INFO FLASH

L'Albanie candidate à l'Union européenne
L’Albanie a officiellement déposé sa candidature à l’adhésion, moins d’un mois après que son accord de stabilisation et d’association, première étape du processus d’adhésion en cours depuis 2006, ne soit entré en vigueur. "C’ est un moment historique", qui "marque le retour de mon pays dans la famille des nations européennes", a déclaré le Premier ministre albanais Sali Berisha, évoquant "un rêve devenu réalité". Ce dépôt de dossier ne fera pas automatiquement de l’Albanie un candidat à l’entrée dans l’Union. C’est un premier pas vers l’obtention du statut de candidat qui nécessite l’accord des 27 Etats membres de l’UE et peut ainsi prendre beaucoup de temps. Sali Berisha y voit toutefois «un tournant important pour l’Albanie qui s’est engagée à poursuivre les réformes dans sa voie vers la démocratie».
Le chemin risque d’être long avant que Tirana, ainsi que ses homologues des Balkans, ne remplisse toutes les conditions à l’adhésion. Autre inquiétude, l’Islande, aujourd’hui ruinée par la crise financière, a manifesté son intérêt pour rejoindre la zone euro et l’Union. La récente victoire aux élections des socialistes pourrait accélérer les démarches de Reykjavík dans cette direction.

En outre, l’Albanie est sans conteste le parent pauvre du continent et aura de multiples efforts avant de rejoindre les 27 et plus encore la très prisée zone euro. Lutte contre la corruption, amélioration de la gouvernance, réforme du système judiciaire et de l’Etat de droit et des élections ne sont que quelques-uns des nombreux chantiers qui attendent ce petit pays. L'Albanie qui compte aujourd'hui quelque 3 millions d'habitants a rejoint l'Otan le 1er avril dernier, en même temps que la Croatie.
Tirana doit, entre autres, veiller au bon fonctionnement de l’Etat de droit, lutter contre la criminalité organisée, mener à bien la réforme de son système judiciaire et poursuivre avec ardeur sa lutte contre la corruption. Après, il faudrait remettre l’économie locale sur les rails et respecter les critères du Pacte de stabilité et de convergence…
Outre l’Albanie qui est dans le pipeline européen, le prochain pays qui devrait décrocher le sésame européen en janvier prochain est la Croatie et ce après 4 ans de négociations. Dans la course aux étoiles européennes, il reste la Macédoine qui trépigne depuis 2005 mais où les négociations n’ont pas encore débuté.
Par ailleurs, plusieurs Etats membres, l’Allemagne en tête, posent, de plus en plus ouvertement la question de l’opportunité de poursuivre l’élargissement de l’UE dans l’immédiat. Certains, dont l’Allemagne, plaident en effet pour une pause après l’adhésion de la Croatie en janvier 2010. Le temps, au moins, que le traité de Lisbonne, qui réforme le fonctionnement des institutions européennes et l’adapte au nombre croissant d’Etats membres, entre en vigueur et le temps aussi de digérer la crise économique.

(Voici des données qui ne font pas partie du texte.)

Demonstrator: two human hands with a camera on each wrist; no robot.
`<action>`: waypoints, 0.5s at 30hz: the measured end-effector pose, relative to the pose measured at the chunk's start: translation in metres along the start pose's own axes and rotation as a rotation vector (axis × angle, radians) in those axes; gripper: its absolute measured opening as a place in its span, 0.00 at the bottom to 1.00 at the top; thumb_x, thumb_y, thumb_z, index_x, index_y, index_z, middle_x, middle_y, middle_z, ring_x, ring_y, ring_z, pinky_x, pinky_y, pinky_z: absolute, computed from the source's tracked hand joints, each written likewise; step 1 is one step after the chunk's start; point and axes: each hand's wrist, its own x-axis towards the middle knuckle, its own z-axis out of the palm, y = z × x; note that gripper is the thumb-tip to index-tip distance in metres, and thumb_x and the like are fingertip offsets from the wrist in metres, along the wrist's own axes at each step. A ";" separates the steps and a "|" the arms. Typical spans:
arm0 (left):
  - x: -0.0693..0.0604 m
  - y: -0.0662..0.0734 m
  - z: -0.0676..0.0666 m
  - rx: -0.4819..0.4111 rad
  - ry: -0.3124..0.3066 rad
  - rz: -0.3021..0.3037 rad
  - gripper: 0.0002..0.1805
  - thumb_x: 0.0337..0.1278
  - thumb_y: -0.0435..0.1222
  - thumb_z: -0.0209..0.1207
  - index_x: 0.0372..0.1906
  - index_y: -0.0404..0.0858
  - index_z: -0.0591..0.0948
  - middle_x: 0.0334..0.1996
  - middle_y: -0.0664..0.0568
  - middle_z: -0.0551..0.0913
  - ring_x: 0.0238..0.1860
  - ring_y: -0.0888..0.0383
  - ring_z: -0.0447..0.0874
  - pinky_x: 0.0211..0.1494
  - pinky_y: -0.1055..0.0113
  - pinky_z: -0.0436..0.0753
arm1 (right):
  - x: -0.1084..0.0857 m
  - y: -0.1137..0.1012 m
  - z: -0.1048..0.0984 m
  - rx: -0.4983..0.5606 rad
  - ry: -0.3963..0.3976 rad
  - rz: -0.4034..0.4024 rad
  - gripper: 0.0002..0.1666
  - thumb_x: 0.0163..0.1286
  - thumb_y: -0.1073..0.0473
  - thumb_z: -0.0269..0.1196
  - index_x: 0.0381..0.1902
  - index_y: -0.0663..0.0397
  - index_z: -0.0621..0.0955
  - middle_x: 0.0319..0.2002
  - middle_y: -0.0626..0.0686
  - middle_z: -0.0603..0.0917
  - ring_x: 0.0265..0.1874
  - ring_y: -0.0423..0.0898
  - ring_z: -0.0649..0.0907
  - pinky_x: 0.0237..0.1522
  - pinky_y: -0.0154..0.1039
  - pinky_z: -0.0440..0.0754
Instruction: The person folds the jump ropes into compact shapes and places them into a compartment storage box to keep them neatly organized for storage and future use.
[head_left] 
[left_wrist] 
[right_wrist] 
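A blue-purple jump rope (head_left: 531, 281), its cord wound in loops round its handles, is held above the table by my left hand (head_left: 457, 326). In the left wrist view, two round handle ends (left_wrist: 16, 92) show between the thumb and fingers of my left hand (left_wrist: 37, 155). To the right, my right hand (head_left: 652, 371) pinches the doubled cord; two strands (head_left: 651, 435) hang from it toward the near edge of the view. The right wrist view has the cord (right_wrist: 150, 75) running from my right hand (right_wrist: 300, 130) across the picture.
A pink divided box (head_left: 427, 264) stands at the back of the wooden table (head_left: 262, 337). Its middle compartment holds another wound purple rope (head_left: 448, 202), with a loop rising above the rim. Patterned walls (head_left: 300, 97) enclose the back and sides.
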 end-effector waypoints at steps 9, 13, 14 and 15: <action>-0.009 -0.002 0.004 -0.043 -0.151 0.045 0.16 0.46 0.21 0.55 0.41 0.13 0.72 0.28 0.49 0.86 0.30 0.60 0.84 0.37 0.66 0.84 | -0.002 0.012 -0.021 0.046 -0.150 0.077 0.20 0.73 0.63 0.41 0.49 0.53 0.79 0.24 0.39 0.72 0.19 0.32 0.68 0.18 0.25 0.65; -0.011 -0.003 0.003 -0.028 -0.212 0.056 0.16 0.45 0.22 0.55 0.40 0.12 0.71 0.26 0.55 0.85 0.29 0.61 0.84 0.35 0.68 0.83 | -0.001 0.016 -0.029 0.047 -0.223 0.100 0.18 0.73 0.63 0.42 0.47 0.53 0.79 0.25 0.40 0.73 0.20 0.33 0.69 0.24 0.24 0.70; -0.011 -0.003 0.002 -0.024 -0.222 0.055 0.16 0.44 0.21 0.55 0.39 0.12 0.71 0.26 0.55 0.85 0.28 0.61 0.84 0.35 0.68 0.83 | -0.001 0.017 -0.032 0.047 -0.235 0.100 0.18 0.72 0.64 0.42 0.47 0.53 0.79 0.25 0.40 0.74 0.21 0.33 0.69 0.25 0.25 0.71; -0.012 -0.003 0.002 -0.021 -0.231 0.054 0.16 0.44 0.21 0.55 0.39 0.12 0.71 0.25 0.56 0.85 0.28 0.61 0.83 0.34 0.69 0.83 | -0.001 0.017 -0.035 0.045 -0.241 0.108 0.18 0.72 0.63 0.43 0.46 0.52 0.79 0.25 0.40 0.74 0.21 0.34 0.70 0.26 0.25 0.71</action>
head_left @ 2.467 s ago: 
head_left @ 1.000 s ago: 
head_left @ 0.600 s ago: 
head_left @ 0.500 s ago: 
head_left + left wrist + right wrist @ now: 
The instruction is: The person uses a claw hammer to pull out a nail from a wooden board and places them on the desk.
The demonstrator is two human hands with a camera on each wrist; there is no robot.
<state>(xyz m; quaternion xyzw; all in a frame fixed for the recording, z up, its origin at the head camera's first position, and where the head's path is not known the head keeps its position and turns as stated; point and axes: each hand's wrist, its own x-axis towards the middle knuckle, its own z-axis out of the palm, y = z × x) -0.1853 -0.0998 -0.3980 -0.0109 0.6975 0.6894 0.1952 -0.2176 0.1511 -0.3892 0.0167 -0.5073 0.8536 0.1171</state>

Le Monténégro, candidat depuis décembre, devra patienter dans l’antichambre européenne au même titre que la Turquie ou encore que la Serbie qui manifeste des volontés de plus en plus nettes de rapprochement avec Bruxelles. Reste maintenant à voir si au final ca ne sera pas l’Islande qui deviendra an nez et à la barbe des Balkans le 28e Etats membre… Si Reykjavik n’a entrepris aucune démarche officielle, les voix s’élèvent pour rejoindre l’Union. Les sociaux-démocrates de la Première ministre Johanna Sigurdardottir, vainqueurs des législatives, défendent le projet d’une adhésion à l’UE et d’une adoption de l’euro dans les quatre ans. Il paraît également évident que si l’Islande dépose sa candidature, elle pourrait rejoindre l’Union en l’espace seulement de quelques mois.